__Exercise objective__: What you return should be every line below, word for word, and none of the images.

__Recorded data__:
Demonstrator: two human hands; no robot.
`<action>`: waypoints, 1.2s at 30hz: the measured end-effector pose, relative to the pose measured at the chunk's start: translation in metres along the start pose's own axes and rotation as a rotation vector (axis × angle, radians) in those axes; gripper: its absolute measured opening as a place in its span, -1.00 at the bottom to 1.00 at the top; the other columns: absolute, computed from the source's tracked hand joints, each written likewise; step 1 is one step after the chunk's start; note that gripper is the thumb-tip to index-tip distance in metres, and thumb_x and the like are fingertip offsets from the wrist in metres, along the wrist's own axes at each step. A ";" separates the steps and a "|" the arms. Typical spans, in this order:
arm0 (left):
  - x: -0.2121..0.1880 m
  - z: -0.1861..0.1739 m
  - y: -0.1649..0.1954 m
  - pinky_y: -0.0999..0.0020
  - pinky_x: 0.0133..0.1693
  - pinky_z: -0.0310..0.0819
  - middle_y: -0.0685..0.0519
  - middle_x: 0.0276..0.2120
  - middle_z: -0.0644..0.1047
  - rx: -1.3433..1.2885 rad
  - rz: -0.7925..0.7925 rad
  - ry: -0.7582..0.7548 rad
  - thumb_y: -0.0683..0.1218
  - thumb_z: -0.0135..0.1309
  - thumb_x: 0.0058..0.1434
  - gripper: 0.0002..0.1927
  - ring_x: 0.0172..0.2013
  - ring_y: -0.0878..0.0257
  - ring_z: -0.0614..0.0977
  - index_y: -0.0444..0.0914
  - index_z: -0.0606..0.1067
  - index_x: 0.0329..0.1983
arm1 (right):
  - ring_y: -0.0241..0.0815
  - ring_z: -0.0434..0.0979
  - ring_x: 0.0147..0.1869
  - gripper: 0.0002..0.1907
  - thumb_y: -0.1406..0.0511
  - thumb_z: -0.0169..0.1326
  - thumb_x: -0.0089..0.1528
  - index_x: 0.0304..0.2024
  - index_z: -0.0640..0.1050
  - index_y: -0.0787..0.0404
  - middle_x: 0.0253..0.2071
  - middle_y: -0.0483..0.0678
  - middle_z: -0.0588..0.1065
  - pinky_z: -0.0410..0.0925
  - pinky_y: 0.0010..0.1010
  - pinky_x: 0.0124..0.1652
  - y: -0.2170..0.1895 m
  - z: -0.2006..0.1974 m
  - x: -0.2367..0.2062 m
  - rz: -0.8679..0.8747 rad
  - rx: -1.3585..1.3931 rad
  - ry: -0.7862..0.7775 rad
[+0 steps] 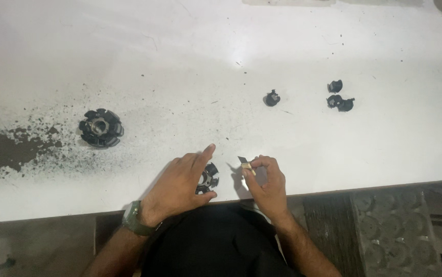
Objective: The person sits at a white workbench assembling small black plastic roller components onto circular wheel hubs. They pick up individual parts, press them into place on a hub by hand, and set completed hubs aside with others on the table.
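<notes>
At the near edge of the white worktop (282, 46), the left hand (180, 187) clamps a black slotted hub (209, 179) under curled fingers; just right of it, the right hand (266, 183) pinches a small blade (245, 163), tip angled up-left, toward the hub.

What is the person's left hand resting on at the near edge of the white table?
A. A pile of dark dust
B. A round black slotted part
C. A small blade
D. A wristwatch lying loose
B: the left hand covers a round black slotted part near the white table's edge, while the right hand pinches a small blade.
</notes>
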State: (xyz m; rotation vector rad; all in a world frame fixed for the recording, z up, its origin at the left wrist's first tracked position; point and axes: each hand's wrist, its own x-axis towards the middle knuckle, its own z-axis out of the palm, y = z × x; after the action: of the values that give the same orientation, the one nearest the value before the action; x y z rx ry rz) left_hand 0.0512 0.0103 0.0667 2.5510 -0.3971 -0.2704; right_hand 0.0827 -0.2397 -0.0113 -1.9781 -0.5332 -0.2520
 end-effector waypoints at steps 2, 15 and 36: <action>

__Reply__:
Demonstrator: two human hands; no robot.
`<action>`: waypoints, 1.2s at 30hz: the measured end-effector pose, relative to the pose measured at the chunk's start: translation in metres along the start pose's own axes and rotation as a rotation vector (axis × angle, radians) in those axes; gripper: its absolute measured opening as a place in its span, -1.00 at the bottom to 1.00 at the top; the other columns: absolute, computed from the source's tracked hand joints, each written likewise; step 1 is one step after the chunk's start; note that gripper is the thumb-tip to index-tip distance in metres, and thumb_x and the like are fingertip offsets from the wrist in metres, along the wrist's own axes at each step. A ";" separates the steps and a "|" the arms. Typical spans, in this order:
arm0 (left):
  - x: -0.2121..0.1880 m
  - z: -0.1861..0.1739 m
  - y: -0.1649..0.1954 m
  - pinky_y: -0.0999..0.0020
  - pinky_x: 0.0133..0.1693
  - pinky_z: -0.0310..0.0819
  - middle_y: -0.0685..0.0519
  - middle_x: 0.0276..0.2120
  - middle_z: -0.0644..0.1047
  - rx: -1.3433..1.2885 rad
  - rz: -0.7925..0.7925 rad
  - ry: -0.7582..0.7548 rad
  - thumb_y: -0.0683..0.1218
  - thumb_z: -0.0135..0.1309
  - thumb_x: 0.0058..0.1434
  - gripper: 0.0002..0.1927
  - ring_x: 0.0172..0.2013
  - ring_y: -0.0878..0.0257
  - ring_z: -0.0614..0.0977
  - index_y: -0.0444..0.0914
  - index_z: -0.0606..0.1067
  - index_x: 0.0329..0.1983
arm1 (right):
  - ring_y: -0.0241..0.0815
  - ring_z: -0.0434..0.0979
  - ring_x: 0.0147..0.1869
  - gripper: 0.0002..0.1907
  - thumb_y: -0.1406..0.0511
  - thumb_z: -0.0169..0.1326
  - thumb_x: -0.0089..0.1528
  - index_x: 0.0304..0.2024
  - index_z: -0.0640..0.1050
  - index_y: -0.0787..0.0404
  - middle_x: 0.0253..0.2071
  - middle_y: -0.0483..0.0678
  - middle_z: -0.0588..0.1065
  - pinky_z: -0.0410..0.0925
  - pinky_y: 0.0010..0.1010
  - pinky_x: 0.0124..0.1652
  - y: -0.2170..0.1895 m
  - z: -0.2006..0.1974 m
  - x: -0.2367..0.2062 m
  - rz: -0.8679..0.8747 rad
  - rx: -1.3585..1.3931 rad
  - ry: -0.7862..0.7775 rad
[+0 steps] 
Objective: The person sits at a white workbench assembling small black plastic roller components onto circular wheel hubs. They pick up individual parts, press them into place on a hub by hand, and set completed hubs aside with others on the table.
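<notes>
At the near edge of the white worktop (282, 46), the left hand (180, 187) clamps a black slotted hub (209, 179) under curled fingers; just right of it, the right hand (266, 183) pinches a small blade (245, 163), tip angled up-left, toward the hub.

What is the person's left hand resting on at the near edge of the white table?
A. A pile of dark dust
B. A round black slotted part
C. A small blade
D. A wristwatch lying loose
B: the left hand covers a round black slotted part near the white table's edge, while the right hand pinches a small blade.
</notes>
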State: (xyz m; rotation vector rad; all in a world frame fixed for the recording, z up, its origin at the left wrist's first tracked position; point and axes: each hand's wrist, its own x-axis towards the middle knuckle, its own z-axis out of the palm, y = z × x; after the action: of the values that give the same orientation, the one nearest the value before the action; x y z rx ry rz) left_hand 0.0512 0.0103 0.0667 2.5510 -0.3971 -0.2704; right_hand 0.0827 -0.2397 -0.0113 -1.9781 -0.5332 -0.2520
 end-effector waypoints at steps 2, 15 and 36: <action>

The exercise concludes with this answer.